Start of Data excerpt

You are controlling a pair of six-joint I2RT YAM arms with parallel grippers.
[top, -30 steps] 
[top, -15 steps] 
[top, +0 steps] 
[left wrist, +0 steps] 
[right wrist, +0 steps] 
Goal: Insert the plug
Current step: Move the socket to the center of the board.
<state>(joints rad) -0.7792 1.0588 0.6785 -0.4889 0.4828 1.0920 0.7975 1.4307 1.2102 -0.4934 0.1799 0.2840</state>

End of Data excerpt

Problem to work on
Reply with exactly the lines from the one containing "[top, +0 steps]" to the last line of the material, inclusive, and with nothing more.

Answer space
[top, +0 steps] 
[left wrist, +0 steps] 
[right wrist, +0 steps] 
Goal: Insert the plug
Current step: Move the socket to the center of the board.
<state>(joints rad) -0.7792 1.0588 0.6785 -0.4889 0.4828 1.0920 0.7975 1.4307 1.2102 -0.4934 0.1799 0.2840</state>

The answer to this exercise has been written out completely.